The suffering Jesus is compared to a lamb: "He was like a lamb to the slaughter." What a gentle creature a woolly little lamb is! What a lovely pet! suppose you had a sweet, snuggling, trusting lambkin. And then suppose bad men would come and take your lambkin that had done no wrong and that could not help itself. And suppose they would drive stakes through its quivering body, and fasten it against the wall and slash its body right and left with a big knife and then leave it there to die. Oh, how that would break your heart, how bitterly you would weep over your poor little lamb.
But then why don't you weep or at least feel very, very badly over Jesus, the Lamb of God?

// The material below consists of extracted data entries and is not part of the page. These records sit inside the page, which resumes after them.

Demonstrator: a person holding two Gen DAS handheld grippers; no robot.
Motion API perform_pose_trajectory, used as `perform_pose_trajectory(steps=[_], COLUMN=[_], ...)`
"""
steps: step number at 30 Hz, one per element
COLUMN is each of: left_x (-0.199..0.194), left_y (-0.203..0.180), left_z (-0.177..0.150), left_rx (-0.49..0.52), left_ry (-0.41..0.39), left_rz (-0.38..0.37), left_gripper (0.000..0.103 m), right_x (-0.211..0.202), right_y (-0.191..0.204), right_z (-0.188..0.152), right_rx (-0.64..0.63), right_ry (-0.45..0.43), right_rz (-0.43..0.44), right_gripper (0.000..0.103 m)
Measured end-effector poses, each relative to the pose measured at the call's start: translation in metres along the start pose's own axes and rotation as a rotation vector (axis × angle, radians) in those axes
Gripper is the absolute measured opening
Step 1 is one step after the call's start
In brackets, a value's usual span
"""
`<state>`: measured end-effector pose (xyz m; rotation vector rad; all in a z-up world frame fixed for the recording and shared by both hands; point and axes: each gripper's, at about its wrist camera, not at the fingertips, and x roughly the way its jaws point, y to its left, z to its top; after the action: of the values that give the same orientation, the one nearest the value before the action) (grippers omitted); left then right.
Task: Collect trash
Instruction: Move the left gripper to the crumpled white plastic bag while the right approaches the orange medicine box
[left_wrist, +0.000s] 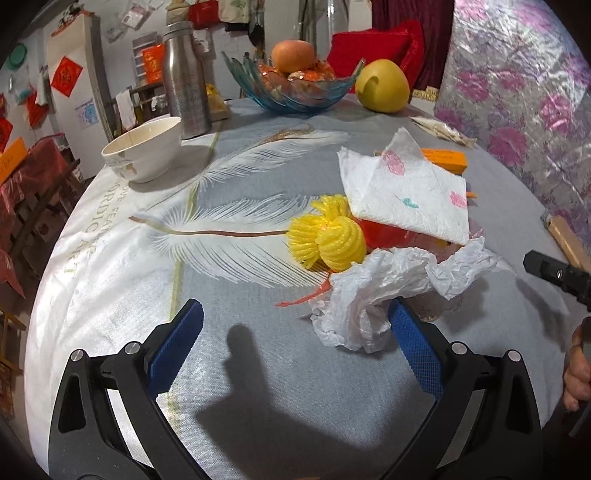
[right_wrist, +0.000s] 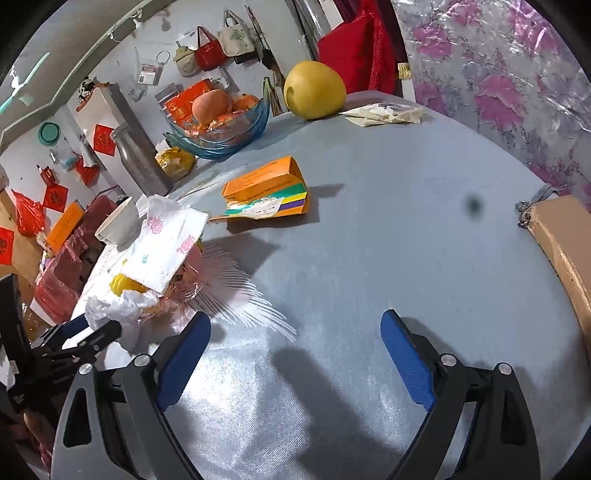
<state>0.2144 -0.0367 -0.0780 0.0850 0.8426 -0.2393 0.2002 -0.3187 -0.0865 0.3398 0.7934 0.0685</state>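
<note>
A pile of trash lies on the table: a crumpled white plastic bag (left_wrist: 373, 291), a yellow foam fruit net (left_wrist: 327, 236), a red wrapper (left_wrist: 384, 230) and a printed paper napkin (left_wrist: 406, 192) on top. My left gripper (left_wrist: 295, 325) is open, its right finger touching the white bag. The pile also shows in the right wrist view, with the napkin (right_wrist: 166, 240) and the bag (right_wrist: 114, 306). My right gripper (right_wrist: 295, 347) is open and empty above bare cloth. A torn orange carton (right_wrist: 266, 192) lies flat beyond it.
A white bowl (left_wrist: 144, 147), a steel bottle (left_wrist: 184, 77), a blue glass fruit bowl (left_wrist: 291, 88) and a yellow pomelo (left_wrist: 382, 85) stand at the table's far side. A brown cardboard box (right_wrist: 565, 251) sits at the right edge. A flat paper packet (right_wrist: 384, 112) lies near the pomelo.
</note>
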Motion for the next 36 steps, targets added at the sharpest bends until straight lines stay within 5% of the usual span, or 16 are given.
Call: perform_pose_trajectory(steps=[15,36], left_x=[-0.008,-0.014], left_y=[0.011,0.009], left_z=[-0.001,-0.002], left_rx=[-0.051,-0.039], left_ry=[-0.036,-0.069], left_rz=[-0.030,-0.039], left_gripper=[0.096,0.096], right_x=[0.006,0.006], right_y=[0.015,0.016], right_z=[-0.001,-0.002], right_rx=[-0.076,-0.082], right_ry=[0.029,0.030], right_rz=[-0.096,-0.103], right_gripper=[0.093,0.093])
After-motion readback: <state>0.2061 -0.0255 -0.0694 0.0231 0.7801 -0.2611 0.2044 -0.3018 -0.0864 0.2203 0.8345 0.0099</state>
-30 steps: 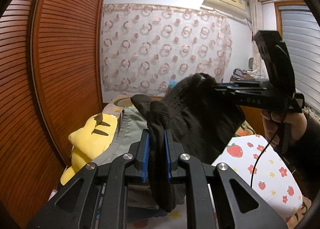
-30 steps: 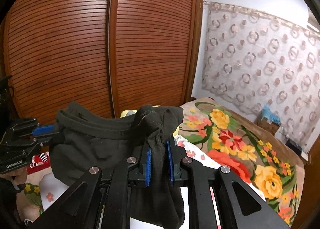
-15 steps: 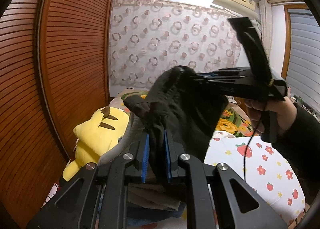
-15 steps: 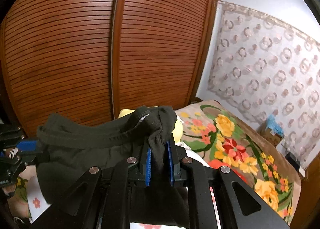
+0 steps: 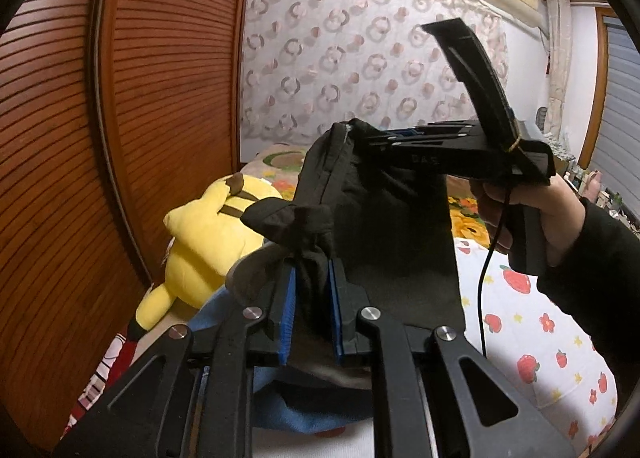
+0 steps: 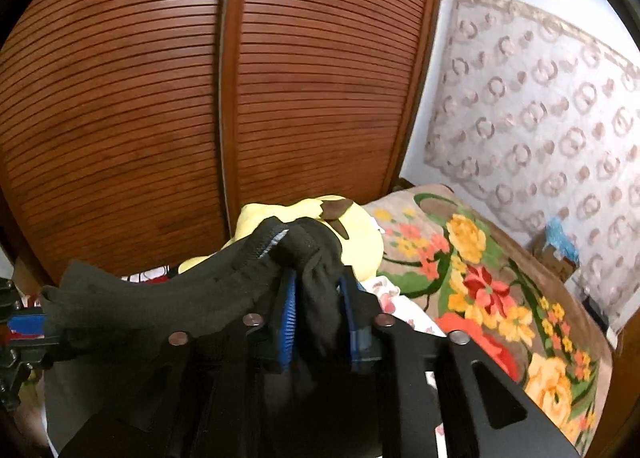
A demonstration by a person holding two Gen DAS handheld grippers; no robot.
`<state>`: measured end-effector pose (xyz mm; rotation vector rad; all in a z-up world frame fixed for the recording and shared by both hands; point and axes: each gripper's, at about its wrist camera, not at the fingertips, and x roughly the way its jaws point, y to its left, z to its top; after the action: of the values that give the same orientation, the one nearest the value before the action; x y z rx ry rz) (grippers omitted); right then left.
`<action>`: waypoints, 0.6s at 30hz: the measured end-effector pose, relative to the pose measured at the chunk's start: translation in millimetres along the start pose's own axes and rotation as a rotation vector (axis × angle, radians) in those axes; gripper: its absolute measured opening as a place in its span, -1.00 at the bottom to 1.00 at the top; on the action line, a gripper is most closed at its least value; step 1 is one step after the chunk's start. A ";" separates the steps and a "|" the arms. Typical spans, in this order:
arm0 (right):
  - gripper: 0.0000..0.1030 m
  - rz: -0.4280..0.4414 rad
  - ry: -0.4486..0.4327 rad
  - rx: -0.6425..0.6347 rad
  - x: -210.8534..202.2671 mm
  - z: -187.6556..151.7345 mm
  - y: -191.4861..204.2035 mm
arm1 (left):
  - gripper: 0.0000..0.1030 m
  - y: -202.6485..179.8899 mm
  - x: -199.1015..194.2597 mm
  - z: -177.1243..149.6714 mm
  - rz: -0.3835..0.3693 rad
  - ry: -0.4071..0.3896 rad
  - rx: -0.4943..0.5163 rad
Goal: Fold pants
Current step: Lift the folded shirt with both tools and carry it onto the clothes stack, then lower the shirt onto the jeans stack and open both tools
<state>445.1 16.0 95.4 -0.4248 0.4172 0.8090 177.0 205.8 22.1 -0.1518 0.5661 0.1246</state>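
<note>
Gripping a bunched corner of the dark pants (image 5: 392, 225) between blue pads, the left gripper (image 5: 312, 298) pinched cloth; the right gripper (image 6: 318, 308), its jaws having just been opening, had cloth between its pads, though whether they pressed on it could not be told; the waistband ran nearly level from one gripper to the other, its long axis crosswise above the bed (image 5: 532, 322), both hands equally near; the right gripper's body bore faint letters, too blurred to read; a yellow plush toy (image 5: 208, 242) lay beyond, beside the wardrobe doors (image 6: 200, 97).
</note>
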 end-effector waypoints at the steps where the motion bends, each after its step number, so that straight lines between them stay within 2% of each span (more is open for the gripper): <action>1: -0.46 0.005 -0.005 0.019 -1.0 0.8 -2.6 | -0.63 0.0 -0.6 0.3 -0.001 0.003 -0.001; 4: -0.29 -0.026 -0.021 0.042 -10.0 3.6 -8.5 | -0.45 2.6 -3.7 1.7 0.007 0.006 0.002; 7: -0.26 -0.034 -0.034 0.064 -21.2 6.1 -11.5 | -0.11 6.9 -10.6 4.3 0.024 -0.016 -0.002; 8: -0.26 -0.041 -0.041 0.072 -25.9 5.9 -12.6 | 0.09 7.2 -13.3 5.8 0.020 -0.027 -0.002; 9: -0.26 -0.043 -0.051 0.081 -31.4 4.9 -12.8 | 0.15 6.8 -16.5 7.9 0.014 -0.041 0.000; 12: -0.26 -0.024 -0.075 0.096 -46.8 -1.2 -8.1 | 0.15 2.0 -18.4 13.1 0.010 -0.057 0.017; 18: -0.26 0.096 -0.072 0.101 -54.4 -21.6 6.5 | 0.15 -11.7 1.8 15.5 0.018 -0.024 0.060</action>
<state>402.3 -23.6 103.7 -0.2829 0.4122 0.8897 188.5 197.3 35.3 -0.0869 0.5465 0.1266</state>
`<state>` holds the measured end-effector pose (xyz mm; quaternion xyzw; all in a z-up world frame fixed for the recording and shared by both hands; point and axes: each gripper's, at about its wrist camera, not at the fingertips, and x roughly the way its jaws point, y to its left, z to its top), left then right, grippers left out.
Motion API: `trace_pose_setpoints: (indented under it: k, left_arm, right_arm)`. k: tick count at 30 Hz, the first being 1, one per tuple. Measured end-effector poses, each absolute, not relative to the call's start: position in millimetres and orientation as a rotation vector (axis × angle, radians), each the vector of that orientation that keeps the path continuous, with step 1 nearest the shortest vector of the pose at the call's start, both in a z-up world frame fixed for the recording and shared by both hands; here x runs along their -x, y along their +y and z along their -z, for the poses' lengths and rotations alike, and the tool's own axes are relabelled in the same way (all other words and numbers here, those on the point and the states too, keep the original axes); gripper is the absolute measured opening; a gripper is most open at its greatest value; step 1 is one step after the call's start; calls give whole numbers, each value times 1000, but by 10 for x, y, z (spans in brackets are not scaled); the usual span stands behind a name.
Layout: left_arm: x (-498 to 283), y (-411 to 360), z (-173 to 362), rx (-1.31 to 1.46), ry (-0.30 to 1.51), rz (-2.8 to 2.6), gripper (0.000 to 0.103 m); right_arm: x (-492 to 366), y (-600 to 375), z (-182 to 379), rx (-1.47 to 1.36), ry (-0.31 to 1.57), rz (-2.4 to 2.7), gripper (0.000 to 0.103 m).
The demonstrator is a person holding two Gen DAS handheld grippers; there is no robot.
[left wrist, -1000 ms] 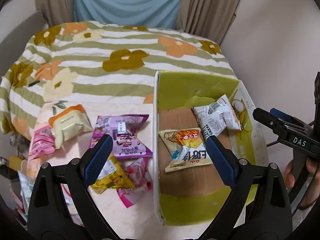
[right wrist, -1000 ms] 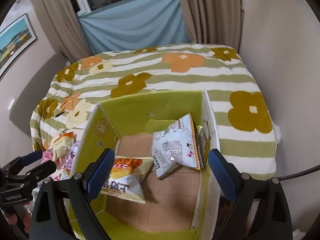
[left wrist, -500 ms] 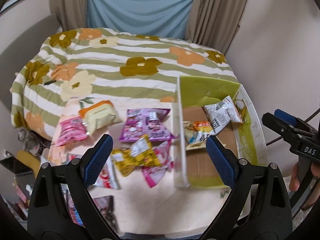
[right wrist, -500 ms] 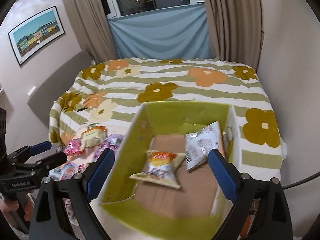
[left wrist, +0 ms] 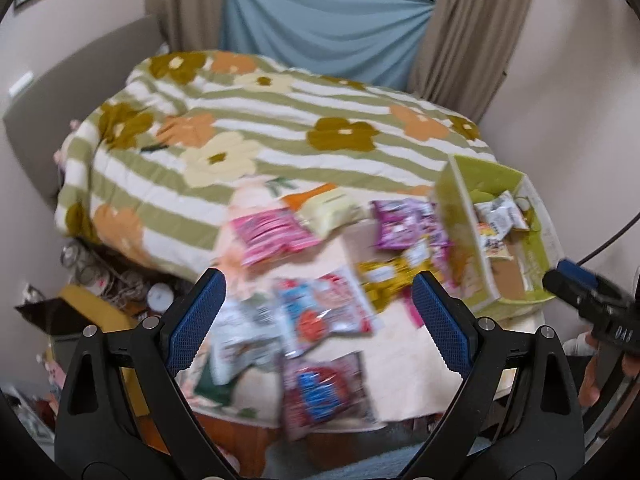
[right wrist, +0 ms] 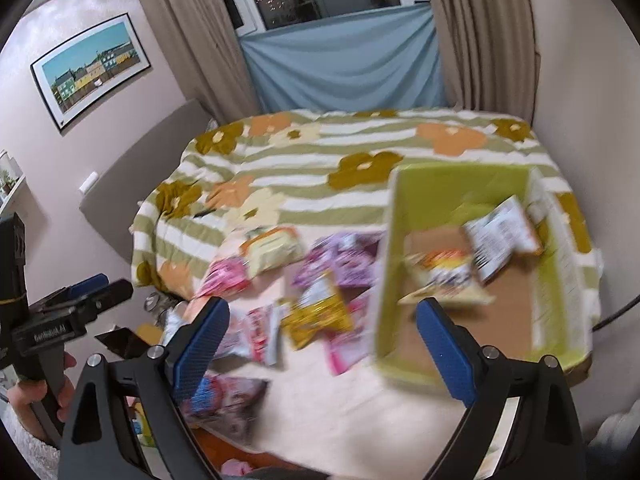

He was gentler, sweeter, more trustful, and more loving than anything we can imagine. He never did anybody any wrong, but did good to all. And yet bad men came and cut and gashed His Body from head to foot with terrible whips, and drove long, sharp thorns into His head, and threw Him down on the rough beams of the cross, and drove big iron nails through His hands and feet into the wood, and raised the cross up and let it drop into a hole, and then left Him there to die! Oh, ask Jesus to help you feel sad for Him! And how you just hate those who nailed the innocent Lamb of God to the cruel cross! But now, He died for our sins; sin nailed Him to the cross - also your sins. How you must hate all sin and promise Jesus never again to commit it!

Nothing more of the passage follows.